• [Exercise aim]: Nothing but the text belongs in the answer: the listing below, copied exactly, without pictures.

[[ Stored data open ]]

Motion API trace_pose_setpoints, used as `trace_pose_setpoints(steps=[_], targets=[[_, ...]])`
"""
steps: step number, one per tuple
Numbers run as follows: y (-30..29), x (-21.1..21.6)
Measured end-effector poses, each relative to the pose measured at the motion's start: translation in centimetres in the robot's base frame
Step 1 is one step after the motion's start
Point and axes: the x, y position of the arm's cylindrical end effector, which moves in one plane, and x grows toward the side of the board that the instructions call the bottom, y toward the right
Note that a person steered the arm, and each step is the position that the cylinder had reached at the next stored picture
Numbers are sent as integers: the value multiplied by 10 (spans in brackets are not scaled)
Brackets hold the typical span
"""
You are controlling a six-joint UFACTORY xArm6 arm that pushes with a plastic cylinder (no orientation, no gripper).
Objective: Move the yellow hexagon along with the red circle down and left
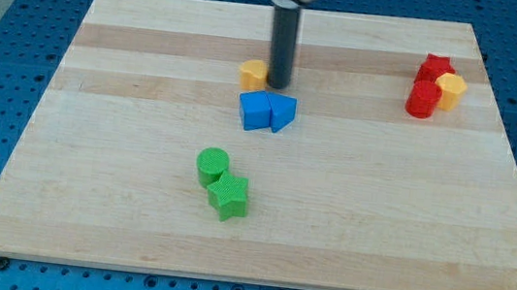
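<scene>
The yellow hexagon (450, 91) sits near the board's upper right, touching the red circle (422, 99) on its lower left. A second red block (435, 67), shape unclear, stands just above them. My tip (277, 86) is far to their left, in the upper middle of the board. It rests against the right side of a small yellow block (252, 73) and just above the blue blocks.
A blue cube (255, 112) and a blue triangle (282, 113) lie together just below my tip. A green circle (212, 165) and a green star (229, 197) sit lower left of centre. The wooden board (87, 194) ends in a blue perforated table.
</scene>
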Motion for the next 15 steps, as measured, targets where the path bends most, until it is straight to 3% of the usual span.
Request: trace_pose_setpoints(steps=[1,2,3,5,6,9,12,15], targets=[[-21,-24],[23,-55],[96,-83],[302,-87],[367,-82],[362,-4],[278,-3],[257,-3]])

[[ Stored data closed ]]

• [Task result]:
Motion API trace_pose_setpoints, used as `trace_pose_setpoints(steps=[_], targets=[[_, ...]])`
"""
steps: step number, one per tuple
Numbers run as follows: y (-30..29), x (-21.1..21.6)
Measured end-effector poses, each relative to the pose measured at the motion's start: translation in centimetres in the robot's base frame
Step 1 is one step after the motion's start
Point and axes: the x, y position of the arm's cylindrical end effector, which moves in one plane, and x grows toward the side of the board that the instructions call the bottom, y toward the right
Note that a person steered the arm, and each step is the position that the cylinder had reached at the next stored picture
Numbers are sent as integers: the value multiplied by 10 (spans in brackets are not scaled)
Brackets hold the typical span
"""
You are controlling a six-joint UFACTORY xArm6 arm that pushes with a plastic cylinder (no orientation, no gripper).
Objective: Move the yellow hexagon along with the red circle down and left
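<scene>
The yellow hexagon (450, 91) sits near the board's upper right, touching the red circle (422, 99) on its lower left. A second red block (435, 67), shape unclear, stands just above them. My tip (277, 86) is far to their left, in the upper middle of the board. It rests against the right side of a small yellow block (252, 73) and just above the blue blocks.
A blue cube (255, 112) and a blue triangle (282, 113) lie together just below my tip. A green circle (212, 165) and a green star (229, 197) sit lower left of centre. The wooden board (87, 194) ends in a blue perforated table.
</scene>
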Motion for the next 15 steps, as measured, targets where the path bends most, until it is straight to 3% of the usual span.
Request: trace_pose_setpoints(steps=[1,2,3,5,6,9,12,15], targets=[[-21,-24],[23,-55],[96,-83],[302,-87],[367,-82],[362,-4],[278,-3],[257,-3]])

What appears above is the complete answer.